I have two questions
for you. 1. If you could be anyone else, who would you be? 2. Aren’t you tired of that question?
I think about that question because I like to daydream and pretend, but not as much as Walter Mitty.
James Thurber’s dark short
story, The Secret Life of Walter Mitty, is
considered a masterpiece, and the word Mittyseque has even entered the English
Language. It means an ineffectual person
who spends more time in heroic daydreams than paying attention to the real
world, or more seriously, one who intentionally attempts to mislead or convince
others that he is something that he is not. (Wikipedia)
The story’s
protagonist, Walter Mitty, has five heroic daydreams while driving to town to
buy groceries and take his wife to the beauty parlor. In his mind, he’s powers a Navy hydroplane,
performs surgery, appears in court as an alleged murderer, fights the Germans
in World War II, and waits to be shot by a firing squad.

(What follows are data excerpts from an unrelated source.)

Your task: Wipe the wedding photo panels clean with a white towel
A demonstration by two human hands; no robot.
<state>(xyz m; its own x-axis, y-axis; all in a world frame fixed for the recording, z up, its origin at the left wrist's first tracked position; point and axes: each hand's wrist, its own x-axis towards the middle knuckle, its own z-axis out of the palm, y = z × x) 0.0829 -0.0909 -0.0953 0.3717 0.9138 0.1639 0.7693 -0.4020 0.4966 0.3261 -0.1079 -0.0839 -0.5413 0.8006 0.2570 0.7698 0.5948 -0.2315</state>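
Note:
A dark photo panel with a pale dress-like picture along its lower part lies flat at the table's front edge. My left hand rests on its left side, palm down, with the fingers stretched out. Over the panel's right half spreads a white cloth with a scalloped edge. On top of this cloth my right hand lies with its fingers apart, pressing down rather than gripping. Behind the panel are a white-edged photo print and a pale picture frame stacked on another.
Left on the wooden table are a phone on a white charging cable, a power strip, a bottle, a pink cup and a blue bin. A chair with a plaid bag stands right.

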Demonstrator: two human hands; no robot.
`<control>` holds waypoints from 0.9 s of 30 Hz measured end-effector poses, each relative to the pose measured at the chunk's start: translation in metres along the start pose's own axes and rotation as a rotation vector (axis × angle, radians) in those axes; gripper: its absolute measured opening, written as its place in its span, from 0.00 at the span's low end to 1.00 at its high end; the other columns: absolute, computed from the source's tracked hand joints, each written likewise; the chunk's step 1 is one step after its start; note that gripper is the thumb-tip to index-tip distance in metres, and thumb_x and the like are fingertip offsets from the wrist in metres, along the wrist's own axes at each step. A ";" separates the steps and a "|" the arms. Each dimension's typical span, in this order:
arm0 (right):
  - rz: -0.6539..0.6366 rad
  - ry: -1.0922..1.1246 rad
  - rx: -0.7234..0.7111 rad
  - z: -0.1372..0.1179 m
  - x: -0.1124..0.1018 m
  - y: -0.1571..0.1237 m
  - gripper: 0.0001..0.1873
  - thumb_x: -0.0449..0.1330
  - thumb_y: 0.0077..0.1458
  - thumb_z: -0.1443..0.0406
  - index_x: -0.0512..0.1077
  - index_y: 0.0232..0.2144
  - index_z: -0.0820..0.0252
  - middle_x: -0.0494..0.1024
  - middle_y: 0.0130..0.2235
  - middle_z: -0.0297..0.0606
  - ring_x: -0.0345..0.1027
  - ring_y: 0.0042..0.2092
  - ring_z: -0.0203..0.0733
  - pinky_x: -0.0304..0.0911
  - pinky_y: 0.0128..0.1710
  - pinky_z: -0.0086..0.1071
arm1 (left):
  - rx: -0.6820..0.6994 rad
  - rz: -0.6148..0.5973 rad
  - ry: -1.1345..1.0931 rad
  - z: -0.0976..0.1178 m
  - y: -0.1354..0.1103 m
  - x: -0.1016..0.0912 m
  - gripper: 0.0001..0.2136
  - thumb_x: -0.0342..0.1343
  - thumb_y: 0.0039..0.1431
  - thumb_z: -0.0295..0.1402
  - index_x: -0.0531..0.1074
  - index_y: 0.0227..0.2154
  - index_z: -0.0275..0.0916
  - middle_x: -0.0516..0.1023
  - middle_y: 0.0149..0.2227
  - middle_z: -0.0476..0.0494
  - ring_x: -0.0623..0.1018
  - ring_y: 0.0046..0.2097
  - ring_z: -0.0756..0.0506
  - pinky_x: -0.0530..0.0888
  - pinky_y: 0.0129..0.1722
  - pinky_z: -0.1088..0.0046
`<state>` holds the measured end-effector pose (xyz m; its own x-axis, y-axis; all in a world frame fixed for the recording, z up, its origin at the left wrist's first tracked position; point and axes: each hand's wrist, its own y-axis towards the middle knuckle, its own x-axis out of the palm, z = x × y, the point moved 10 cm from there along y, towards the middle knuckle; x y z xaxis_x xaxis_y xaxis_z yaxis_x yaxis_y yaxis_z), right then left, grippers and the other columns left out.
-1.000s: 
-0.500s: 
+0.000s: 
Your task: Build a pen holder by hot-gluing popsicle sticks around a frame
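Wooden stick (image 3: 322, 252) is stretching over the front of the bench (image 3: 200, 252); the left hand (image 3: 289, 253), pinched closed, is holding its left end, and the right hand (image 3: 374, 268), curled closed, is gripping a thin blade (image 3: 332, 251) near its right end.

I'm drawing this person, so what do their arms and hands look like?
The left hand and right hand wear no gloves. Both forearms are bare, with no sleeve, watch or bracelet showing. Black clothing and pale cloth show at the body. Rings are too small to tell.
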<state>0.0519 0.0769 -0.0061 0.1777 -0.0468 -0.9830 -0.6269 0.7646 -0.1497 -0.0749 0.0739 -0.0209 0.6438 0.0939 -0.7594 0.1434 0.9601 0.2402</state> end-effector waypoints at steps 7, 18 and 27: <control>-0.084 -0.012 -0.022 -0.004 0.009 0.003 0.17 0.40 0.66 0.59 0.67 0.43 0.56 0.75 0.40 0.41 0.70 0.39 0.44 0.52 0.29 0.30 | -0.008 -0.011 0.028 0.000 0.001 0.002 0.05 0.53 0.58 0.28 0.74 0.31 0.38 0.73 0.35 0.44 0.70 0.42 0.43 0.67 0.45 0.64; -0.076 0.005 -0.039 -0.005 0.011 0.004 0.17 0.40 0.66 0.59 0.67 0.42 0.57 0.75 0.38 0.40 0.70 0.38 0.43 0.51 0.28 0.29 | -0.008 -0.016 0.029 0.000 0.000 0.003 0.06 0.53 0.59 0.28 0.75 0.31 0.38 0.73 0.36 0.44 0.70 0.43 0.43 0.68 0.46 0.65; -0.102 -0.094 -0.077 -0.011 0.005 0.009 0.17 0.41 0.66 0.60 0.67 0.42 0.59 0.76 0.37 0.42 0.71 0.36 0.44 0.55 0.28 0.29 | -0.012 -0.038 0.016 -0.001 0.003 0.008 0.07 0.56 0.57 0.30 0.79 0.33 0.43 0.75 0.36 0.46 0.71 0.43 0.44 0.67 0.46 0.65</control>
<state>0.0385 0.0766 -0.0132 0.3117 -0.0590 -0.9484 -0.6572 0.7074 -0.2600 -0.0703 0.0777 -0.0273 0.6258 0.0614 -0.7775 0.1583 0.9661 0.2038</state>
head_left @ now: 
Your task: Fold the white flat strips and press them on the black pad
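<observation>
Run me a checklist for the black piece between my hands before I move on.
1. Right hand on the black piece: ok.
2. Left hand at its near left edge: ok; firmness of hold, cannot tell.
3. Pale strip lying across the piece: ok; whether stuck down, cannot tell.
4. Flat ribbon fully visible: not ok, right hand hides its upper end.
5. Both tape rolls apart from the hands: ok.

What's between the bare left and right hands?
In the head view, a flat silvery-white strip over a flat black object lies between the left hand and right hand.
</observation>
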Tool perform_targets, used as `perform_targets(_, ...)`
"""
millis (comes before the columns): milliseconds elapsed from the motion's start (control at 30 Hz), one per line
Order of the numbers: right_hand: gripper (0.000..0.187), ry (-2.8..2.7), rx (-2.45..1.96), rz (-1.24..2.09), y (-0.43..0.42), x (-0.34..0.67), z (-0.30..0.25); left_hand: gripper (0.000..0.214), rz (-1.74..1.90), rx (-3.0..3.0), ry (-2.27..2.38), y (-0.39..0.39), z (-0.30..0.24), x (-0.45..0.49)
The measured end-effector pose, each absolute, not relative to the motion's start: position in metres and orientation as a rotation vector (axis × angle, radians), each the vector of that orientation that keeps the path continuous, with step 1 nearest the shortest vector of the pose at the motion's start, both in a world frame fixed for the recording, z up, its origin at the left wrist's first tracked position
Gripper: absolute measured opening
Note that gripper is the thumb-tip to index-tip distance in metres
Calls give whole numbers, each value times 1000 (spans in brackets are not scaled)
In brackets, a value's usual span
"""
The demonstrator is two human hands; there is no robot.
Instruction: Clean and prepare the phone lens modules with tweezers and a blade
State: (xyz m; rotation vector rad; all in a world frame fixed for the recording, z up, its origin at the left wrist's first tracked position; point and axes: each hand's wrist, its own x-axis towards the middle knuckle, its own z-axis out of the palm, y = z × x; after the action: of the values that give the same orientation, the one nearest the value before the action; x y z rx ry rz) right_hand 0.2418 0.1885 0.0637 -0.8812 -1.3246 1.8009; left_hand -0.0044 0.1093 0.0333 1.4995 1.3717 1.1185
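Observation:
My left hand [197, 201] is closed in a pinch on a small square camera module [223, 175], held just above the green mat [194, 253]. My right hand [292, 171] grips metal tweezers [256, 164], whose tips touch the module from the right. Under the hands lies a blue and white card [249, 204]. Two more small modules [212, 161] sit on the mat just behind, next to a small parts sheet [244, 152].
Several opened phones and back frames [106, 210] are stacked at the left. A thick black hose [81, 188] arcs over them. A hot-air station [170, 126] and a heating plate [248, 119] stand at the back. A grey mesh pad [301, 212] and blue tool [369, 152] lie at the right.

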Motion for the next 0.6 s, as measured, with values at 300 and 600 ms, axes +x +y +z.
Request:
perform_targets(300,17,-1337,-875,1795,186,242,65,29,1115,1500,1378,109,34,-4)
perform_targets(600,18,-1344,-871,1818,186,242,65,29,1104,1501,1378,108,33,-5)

Although Mitty never tries
to mislead his wife, whose roll is to bring him back to reality, his
daydreams are vivid enough to convince himself that he’s someone else.
As I daydreamer, I’ll answer my first question just for fun. If I could be anyone else, I’d like to
be either a landscape architect designing patios, gardens, outdoor kitchens,
and one of a kind, magnificent, award winning, magazine worthy gardens OR I’d
like to be a published novelist, with my work being read by more than just a handful
of obligated close friends and with at least eighty percent five star reviews
on Amazon.
The landscape
architect gig is out since the thought of geometry makes me sick and my
gardening style is basically this looks
like a good place for a new flower bed today. Next week, another portion of my
yard will look like a good place, but first I’ll need to finish the bed I started
last year. My magazine will have to
be Facebook and my award a hot bath with Epsom salts.
As for being a fiction
novelist, I spent four years daydreaming about being published, with about
sixty hours each year devoted to actually writing the novel.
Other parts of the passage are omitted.